"The Many Loves of Dobie Gillis" (Shout Factory DVD). One of television's great comedies, collected completely: 20 discs, 147 episodes, immaculately transferred, compactly packaged. I mean to get around to speaking of its virtues at length in some future piece, but briefly: For all that we are living in a so-called Platinum Age of Television -- somebody said that once, and it seems to have stuck -- when personal expression is the order of the day, TV has 1) always been a writer's medium, expressive of individual vision, and 2) never lacked for talent. They may have had narrower lines and stricter rules to deal with in the olden Golden days, the envelopes may have not been the sort you could push very far -- as if that were a good in itself -- but works of pop genius, even crazy pop genius, are not exclusive to the post-"Sopranos" TV era. "The Many Loves of Dobie Gillis," the 1959-1963 CBS series in which Max Shulman adapted his short story collection of the same name -- a movie version, the 1953 "The Affairs of Dobie Gillis," with Bobby Van is less well remembered -- starred Dwayne Hickman as a perennially lovestruck high school (then a junior college) student. While the series nestled in the common settings of teenhood -- school, home, park, malt shop and the grocery store run by Dobie's parents, played by the alliteratively paired Frank Faylan and Florida Friebus (despairing and doting, respectively) -- it had a slightly surreal edge, and ran on highly musical dialog that mixed the archaically formal with contemporary (and invented) vernacular. Phrases like "not a smidgen of an iota of a chance" and "grapple me to your bosom" and "Unhand me, wench." The show is probably best known for Bob Denver's Maynard G. Krebs, America's sweet-tempered beatnik, but also featured, in its first year at least, Tuesday Weld as the money-minded Thalia Menninger and Warren Beatty as rich-kid Milton Armitage (replaced by Steve Franken's rich-kid Chatsworth Osborne, Jr.). Steadfast through the series was Sheila Kuehl (then Sheila James, later a California state legislator) as the smart and determined Zelda Gilroy, whom Maynard calls Small Girl and whose passion for Dobie is her great blind spot: "He’s weak and bewildered and helpless; he needs me to guide his faltering feet." Some of these characters provided the model for the Scooby Gang, it has been acknowledged: Maynard for Shaggy, Zelda for Velma, Dobie for Fred, Thalia for Daphne.

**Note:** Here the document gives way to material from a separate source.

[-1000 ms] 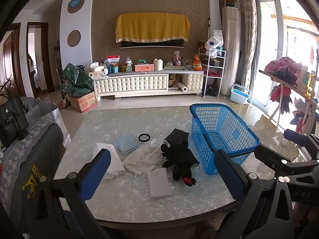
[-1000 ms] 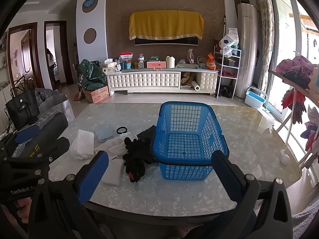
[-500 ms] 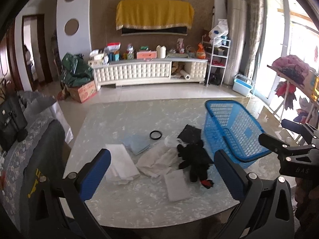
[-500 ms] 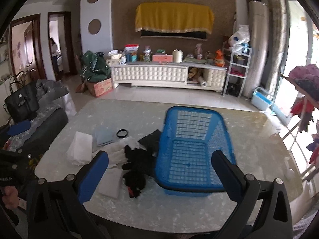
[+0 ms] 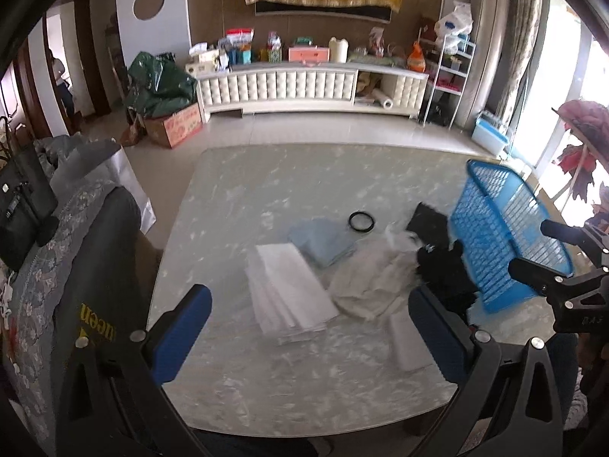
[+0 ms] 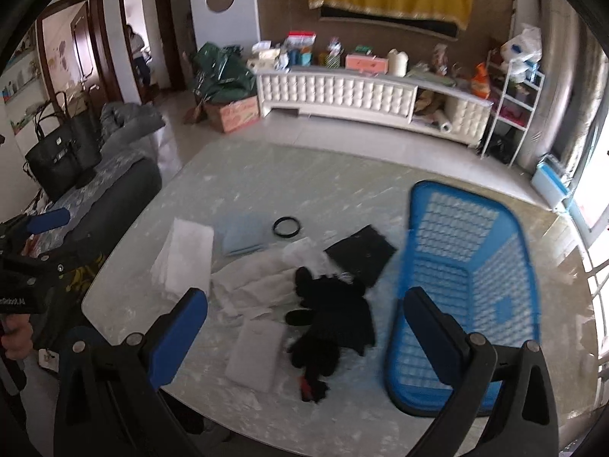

"The Awesomes" (Hulu). The attack of the streaming networks continues, with two new Hulu series produced in-house: the animated superhero comedy "The Awesomes" and the semi-improvised Western comedy "Quick Draw." Both perform that half-twist, familiar from Adult Swim's "Venture Brothers" and Comedy Central's "NTSF:SD:SUV::" and FX's "Archer" and Joss Whedon's "Dr. Horrible's Sing-Along Blog," not to mention a pack of Mel Brooks films before them, in which heroes and villains are cast in an ordinary light, leading lives of banality, trivia and confusion. Starring and co-created by Seth Myers (with "Saturday Night Live"/"Jimmy Fallon" producer Michael Shoemaker), "The Awesomes" is a cartoon about a team of reject superheroes led by Myers' weak but smart Prock (for "professor doctor") in the wake of his famous superheroic father's leaving Earth to get some reading done. (It's "The Bad News Bears," formally, as so much is.) "Our bar is lower," teammate Muscle Man (Ike Barinholtz of "The Mindy Project") suggests as a motto. (His stopping for felafel on the way to a battle is a typical gag.) The marquee cast includes "SNL" personnel Taran Killam, Emily Spivey, Paula Pell, Kenan Thompson (as a hero who can embody his thoughts, but only in the form of his smothering mother) and Bill Hader as smooth, Montalbanesque supervillain Dr. Malocchio. As crush object Hotwire, Rashida Jones lights up the soundtrack, if such a synesthetic figure may be allowed; that Ann Perkins sweetness comes through. Given the talent, the jokes can be surprisingly creaky, but it's amiable enough. ("The Powerpuff Girls" was more radical.) It has an adult bent (bleeped expletives, sexual situations, a planet where everyone has breasts for eyes, some blood, a cute little lion-cub villain declaring "Silence, whore, or I will rip your throat from your gullet"). I suppose that's the point, but with a little surgery -- those aren't the best jokes in any case, and there aren't so many of them that the show would fall to pieces with their removal -- "The Awesomes" might be Fun for the Whole Family. And might be in any case, of course, depending on your family.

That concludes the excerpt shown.